Batchen, Geoffrey (1999b) Ectoplasm: Photography in the Digital Age, in Squiers, Carol (ed.)Over Exposed: Essays in Contemporary Photography, New York: The New Press, pp.9– 23.


[ spellchecked 14 Feb]

[8Feb23] This essay has some overlaps with Batchen's Obedient Numbers..., reading 1.1. And so does my introduction.

The 2.7MP Nikon D1 launched in June 1999; Facebook in 2004; the Apple iPhone in 2007; Instagram in 2010.

Batchen opens with the familiar quote from Paul Delaroche in response to the arrival of photography, "from today, painting is dead!", although in the first footnote he expresses doubt that Delaroche actually said or thought that. He then turns to the arrival of digital imaging and lists a series of comparable quotes on the effect this will have on photography from Tim Druckrey (1988), Fred Ritchin (1990), Ann-Marie Willis (1990) and William J. Mitchell (1992). Their collective conclusion is that photography will either be replaced or transformed. The latter is, of course, correct.

The two "anxieties" (p.9) Batchen identifies are that "fake" photographs will be indistinguishable from the "real" 1; and that this will lead to a loss of faith in the documentary aspects of the photograph ("[t]hing and sign, nature and culture, human and machine; all these hitherto dependable entities appear to be collapsing in on each other", p.10). Gerry Badger, writing a decade later with the advantage of hindsight could express this more accurately, "photography has separated into two parallel worlds … [n]ot art and documentary, but something much more fundamental — between recreating a real world and recreating a fake world" (Badger, 2010) 2.

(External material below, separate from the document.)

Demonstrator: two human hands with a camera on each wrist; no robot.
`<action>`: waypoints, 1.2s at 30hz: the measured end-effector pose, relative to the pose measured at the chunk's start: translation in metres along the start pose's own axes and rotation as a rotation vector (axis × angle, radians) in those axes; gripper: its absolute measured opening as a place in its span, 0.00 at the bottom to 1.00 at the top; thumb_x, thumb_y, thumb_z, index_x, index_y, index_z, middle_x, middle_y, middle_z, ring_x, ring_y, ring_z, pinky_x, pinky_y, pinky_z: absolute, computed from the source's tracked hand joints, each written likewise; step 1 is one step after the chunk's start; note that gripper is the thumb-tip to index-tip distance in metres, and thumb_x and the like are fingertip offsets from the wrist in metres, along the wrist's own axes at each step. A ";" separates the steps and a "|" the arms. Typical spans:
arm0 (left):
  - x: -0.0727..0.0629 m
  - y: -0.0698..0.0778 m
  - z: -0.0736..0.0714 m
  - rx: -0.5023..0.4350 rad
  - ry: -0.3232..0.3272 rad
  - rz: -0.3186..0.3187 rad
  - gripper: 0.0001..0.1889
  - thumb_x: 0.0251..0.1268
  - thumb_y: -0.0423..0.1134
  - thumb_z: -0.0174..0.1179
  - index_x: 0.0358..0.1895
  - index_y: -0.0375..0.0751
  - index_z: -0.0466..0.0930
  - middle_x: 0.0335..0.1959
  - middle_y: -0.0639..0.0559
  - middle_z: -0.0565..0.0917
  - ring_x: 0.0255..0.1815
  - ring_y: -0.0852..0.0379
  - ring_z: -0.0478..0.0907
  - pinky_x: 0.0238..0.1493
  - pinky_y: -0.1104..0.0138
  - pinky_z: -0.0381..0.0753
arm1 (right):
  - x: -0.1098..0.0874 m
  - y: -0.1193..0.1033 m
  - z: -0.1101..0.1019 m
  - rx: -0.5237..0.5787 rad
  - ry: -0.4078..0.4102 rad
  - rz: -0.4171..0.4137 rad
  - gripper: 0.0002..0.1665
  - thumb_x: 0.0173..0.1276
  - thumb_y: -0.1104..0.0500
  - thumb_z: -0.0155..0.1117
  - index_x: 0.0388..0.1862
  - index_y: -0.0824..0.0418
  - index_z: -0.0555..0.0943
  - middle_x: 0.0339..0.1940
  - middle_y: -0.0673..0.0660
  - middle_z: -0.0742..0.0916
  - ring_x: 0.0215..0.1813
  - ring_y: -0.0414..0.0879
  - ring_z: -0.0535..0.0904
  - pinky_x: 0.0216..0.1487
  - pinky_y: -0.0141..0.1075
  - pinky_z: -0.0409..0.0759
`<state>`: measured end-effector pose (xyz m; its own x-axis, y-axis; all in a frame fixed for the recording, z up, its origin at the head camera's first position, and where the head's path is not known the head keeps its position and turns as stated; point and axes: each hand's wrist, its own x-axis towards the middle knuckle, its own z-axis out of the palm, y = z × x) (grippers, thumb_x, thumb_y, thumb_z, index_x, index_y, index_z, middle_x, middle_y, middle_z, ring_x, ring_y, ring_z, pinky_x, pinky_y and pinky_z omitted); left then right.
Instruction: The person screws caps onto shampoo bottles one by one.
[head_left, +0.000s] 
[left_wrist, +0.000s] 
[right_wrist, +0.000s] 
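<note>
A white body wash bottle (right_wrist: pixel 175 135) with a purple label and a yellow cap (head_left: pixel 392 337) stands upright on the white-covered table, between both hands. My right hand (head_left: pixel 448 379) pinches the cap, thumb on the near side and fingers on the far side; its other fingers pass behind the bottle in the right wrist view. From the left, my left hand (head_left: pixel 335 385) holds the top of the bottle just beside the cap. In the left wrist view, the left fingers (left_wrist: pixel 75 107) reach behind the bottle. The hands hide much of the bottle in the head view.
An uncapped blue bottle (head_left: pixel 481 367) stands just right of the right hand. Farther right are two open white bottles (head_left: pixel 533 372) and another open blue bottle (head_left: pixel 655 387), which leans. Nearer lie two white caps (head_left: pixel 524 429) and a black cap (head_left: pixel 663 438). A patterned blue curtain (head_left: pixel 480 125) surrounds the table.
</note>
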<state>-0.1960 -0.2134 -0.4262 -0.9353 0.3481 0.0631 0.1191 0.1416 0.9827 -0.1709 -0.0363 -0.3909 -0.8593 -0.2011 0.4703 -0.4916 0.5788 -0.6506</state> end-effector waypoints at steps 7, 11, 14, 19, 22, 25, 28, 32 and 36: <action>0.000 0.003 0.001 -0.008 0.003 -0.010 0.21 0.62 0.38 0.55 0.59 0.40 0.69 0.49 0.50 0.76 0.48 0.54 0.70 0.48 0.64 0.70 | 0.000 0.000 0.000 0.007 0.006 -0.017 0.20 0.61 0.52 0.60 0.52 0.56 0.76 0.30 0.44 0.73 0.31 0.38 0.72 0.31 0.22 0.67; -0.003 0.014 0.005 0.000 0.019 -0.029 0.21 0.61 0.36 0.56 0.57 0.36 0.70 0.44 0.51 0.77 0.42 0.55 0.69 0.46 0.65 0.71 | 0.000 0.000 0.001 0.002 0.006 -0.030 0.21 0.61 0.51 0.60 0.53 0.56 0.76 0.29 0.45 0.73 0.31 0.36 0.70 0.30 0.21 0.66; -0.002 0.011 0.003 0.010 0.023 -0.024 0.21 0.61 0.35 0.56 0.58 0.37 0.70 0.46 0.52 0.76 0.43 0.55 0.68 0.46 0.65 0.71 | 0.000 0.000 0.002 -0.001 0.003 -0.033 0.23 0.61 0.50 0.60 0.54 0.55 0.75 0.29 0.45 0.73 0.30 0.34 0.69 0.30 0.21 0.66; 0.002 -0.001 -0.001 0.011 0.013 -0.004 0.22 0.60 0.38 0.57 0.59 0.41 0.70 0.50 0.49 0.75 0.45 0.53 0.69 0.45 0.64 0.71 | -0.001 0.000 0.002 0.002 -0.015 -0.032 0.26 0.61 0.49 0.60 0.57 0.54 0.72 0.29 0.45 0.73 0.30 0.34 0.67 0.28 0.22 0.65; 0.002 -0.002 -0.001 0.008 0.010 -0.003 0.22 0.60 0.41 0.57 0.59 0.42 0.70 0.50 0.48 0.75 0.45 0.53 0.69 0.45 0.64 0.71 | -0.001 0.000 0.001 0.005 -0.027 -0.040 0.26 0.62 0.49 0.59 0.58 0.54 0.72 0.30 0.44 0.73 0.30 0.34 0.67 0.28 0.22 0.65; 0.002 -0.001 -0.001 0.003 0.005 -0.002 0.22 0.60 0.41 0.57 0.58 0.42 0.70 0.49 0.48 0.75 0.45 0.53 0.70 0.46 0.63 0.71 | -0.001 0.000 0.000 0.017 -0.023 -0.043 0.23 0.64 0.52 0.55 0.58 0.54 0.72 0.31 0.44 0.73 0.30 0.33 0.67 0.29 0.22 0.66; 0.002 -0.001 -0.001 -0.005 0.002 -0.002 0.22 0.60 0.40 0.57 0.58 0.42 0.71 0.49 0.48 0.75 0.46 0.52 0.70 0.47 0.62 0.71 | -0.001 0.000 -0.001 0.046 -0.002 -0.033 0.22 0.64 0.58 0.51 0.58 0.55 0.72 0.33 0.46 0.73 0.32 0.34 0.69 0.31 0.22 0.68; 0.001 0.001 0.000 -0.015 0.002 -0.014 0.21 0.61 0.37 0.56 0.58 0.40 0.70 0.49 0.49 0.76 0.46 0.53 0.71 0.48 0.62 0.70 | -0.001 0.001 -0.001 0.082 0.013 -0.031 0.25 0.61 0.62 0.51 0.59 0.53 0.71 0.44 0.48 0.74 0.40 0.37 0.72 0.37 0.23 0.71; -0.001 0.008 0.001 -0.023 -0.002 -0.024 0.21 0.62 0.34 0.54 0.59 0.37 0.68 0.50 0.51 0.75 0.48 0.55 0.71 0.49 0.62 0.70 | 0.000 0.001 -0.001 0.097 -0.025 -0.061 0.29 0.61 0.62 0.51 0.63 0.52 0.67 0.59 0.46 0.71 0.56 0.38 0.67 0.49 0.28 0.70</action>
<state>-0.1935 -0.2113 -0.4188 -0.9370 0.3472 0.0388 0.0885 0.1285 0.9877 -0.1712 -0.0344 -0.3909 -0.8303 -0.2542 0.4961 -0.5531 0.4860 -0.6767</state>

Batchen now turns to photography and the representation of death, first quoting Nadar who described Balzac's notion that each person is enveloped in a series of imperceptible layers and whenever they are photographed, the outer layer dissolves, diminishing the subject. This ties in with anecdotal Victorian accounts of some cultures' wariness of being photographed and this issue has been more recently been transformed with the idea of the empirical gaze and is particularly strongly felt within Indigenous American culture (Meier, 2018).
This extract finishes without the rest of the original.